Agnipath and Agniveers : Looking ahead

Col Ajay K Raina, SM
The government recently rolled out a long-overdue reform in the defence forces. Undoubtedly, the step is earth-shattering in more than one way. A lot has been said and equally forcefully by experts, commentators and ignorant from both sides of the dividing line. But, irrespective of whatever is being spoken and discussed, the bottom line is that the scheme is here to stay. So, rather than again joining the debate about its merits and pitfalls, let’s examine how this scheme can be made more effective and meaningful. The basic assumption here is the belief that the top decision-makers will show flexibility and will not hesitate to tinker with the proposal for its betterment. Many good suggestions have already been made, and this article highlights a few more.
Let us start from where a large mass of young aspirants stands. As we consider the difference between a 22 years old veteran (Agniveer) and a 40-year-old one, the over-stated issue about lack of pension takes a backseat. However, there may be merit in using a graduated template rather than one single formula when it comes to educational incentives being offered to the young veterans. In simpler terms, rather than awarding everyone with a 10+2 certificate, there could be a system of awarding an appropriate educational certificate corresponding to their peer group studying in the colleges outside. With the upper age limit for the recruits lying on the other side of 20, it will be natural to find recruits who are already 10+2 or even graduates. So, a 10th pass recruit must go out as a 10+2; a 10+2 entrant as a graduate and an already graduate recruit may leave with a master’s or BEd degree. IGNOU and other such arrangements already in vogue in the forces can take care of the same. The resultant benefits will add value to the scheme.
A six-month training capsule has a bit of an issue. But we already have a very well-placed scheme that can offset the limitations and augment the efficacy of a shorter training. NCC has a vast reach, and despite the funding issues, especially by the states, it remains a powerful tool. Three or four weeks of attachment with an army unit, as already in vogue for the NCC cadets, can be further refined and restructured to bring the cadets to a certain level. I remember doing one similar attachment during my NCC days and the resultant impact on our bearing, style of walking and such cognizable changes in our lifestyles. NCC also taught me firing, drill, map reading, night marches and much more. Such a potential needs to be exploited. No additional arrangements are required and after a couple of years, NCC may be treated as a preparatory but compulsory route for such enrollments.
75% of recruits coming out of the uniform will invariably be looked at as discards, which can hurt. Even the CAPFs (who will save big on training time and costs) may object to accepting those ‘rejected’ by the forces! Here too, we have a template available. The bulk of short-service commissioned officers who leave the army do so of their own volition. Needless to say, most of them do very well outside.
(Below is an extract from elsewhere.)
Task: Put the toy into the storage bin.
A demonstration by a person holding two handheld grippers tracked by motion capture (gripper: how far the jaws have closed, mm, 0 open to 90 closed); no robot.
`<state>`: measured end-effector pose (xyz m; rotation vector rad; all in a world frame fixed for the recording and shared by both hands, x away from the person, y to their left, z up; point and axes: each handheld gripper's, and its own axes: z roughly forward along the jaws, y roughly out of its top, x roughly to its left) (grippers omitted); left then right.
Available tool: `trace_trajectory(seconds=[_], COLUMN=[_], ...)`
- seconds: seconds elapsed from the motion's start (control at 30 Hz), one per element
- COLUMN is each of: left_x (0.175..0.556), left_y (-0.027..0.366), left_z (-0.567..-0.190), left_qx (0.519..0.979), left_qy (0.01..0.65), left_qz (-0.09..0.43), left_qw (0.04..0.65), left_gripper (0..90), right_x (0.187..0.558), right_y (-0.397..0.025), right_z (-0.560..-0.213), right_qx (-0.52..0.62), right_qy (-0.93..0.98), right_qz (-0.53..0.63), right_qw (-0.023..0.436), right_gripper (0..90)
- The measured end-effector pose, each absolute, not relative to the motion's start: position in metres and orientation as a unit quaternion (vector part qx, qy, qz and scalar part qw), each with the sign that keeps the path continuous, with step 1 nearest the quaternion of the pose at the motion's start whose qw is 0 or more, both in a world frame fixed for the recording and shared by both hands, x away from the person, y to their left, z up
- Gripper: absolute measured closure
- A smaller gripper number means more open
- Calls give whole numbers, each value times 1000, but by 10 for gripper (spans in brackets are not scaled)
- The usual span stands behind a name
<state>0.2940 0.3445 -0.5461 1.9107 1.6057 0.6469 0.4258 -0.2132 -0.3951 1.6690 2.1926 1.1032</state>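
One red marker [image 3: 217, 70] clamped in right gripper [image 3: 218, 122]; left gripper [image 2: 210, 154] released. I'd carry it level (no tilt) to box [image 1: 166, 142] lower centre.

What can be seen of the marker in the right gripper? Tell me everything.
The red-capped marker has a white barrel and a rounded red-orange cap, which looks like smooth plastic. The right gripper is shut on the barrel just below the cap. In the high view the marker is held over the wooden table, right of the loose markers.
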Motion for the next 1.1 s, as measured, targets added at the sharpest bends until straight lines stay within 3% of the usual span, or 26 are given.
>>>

So, like it is done for such officers, Agniveers may also be asked to fill up their choices during the fourth year of their service. They may opt for retention (and they will have to meet the minimum standards) or for CAPFs (will be given 10% seats), for state police (states must keep a percentage), or for a release. Those who want to become entrepreneurs must be granted bank loans for their projects at the time of release. Like gratuity, the loan amount must also be credited into their accounts on the day of hanging uniform. That will save them running around for the loans later, and it is not difficult to imagine how difficult the process can get. Our banks have been availing capital benefits since our salaries and pensions are routed through them. They should return the favour and create a single-point contact to have such loans processed centrally.
The 75% quota itself needs a revisit. Like SSB selection, minimum criteria can be evolved and all those clearing that datum must be absorbed. The vacancies for the following years can then be tinkered with. There is no point in sending out good and trained soldiers only to try luck with the newer lot. Talent should be freed from numbers. Once points about their educational qualifications and options, as mentioned above, are implemented, the final figures may actually settle around the 25-30% mark during the years to follow. A considered view may also be taken of the suggestion that for one year after their release and if they have opted for entrepreneurship, a fixed stipend may be granted for them to acquire sector-specific skills.
There can certainly be no distinction between a regular soldier and an Agniveer if there is a loss of life or limb. Without any condition or caveat, all physical and battle casualties must be treated at par for both groups. If an Agniveer loses his life or gets disabled, he must be re-mustered on paper and given all benefits/assistance, as applicable to others.
On the lines of corporate social responsibility, an incentive must be offered to the private sector to absorb such veterans. Similarly, we need to look beyond CAPFs and explore the possibilities of absorbing young veterans into fields related to defence research, education, skill development and so on. Slowly and steadily and over a decade or two, therefore, we will have a culture where Agnipath may become the assured route to empowerment and employment. Here, it may be worthwhile to remind the learned readers that many voices have demanded compulsory military service for the youth in the past; this scheme is a much better and more meaningful version of that concept.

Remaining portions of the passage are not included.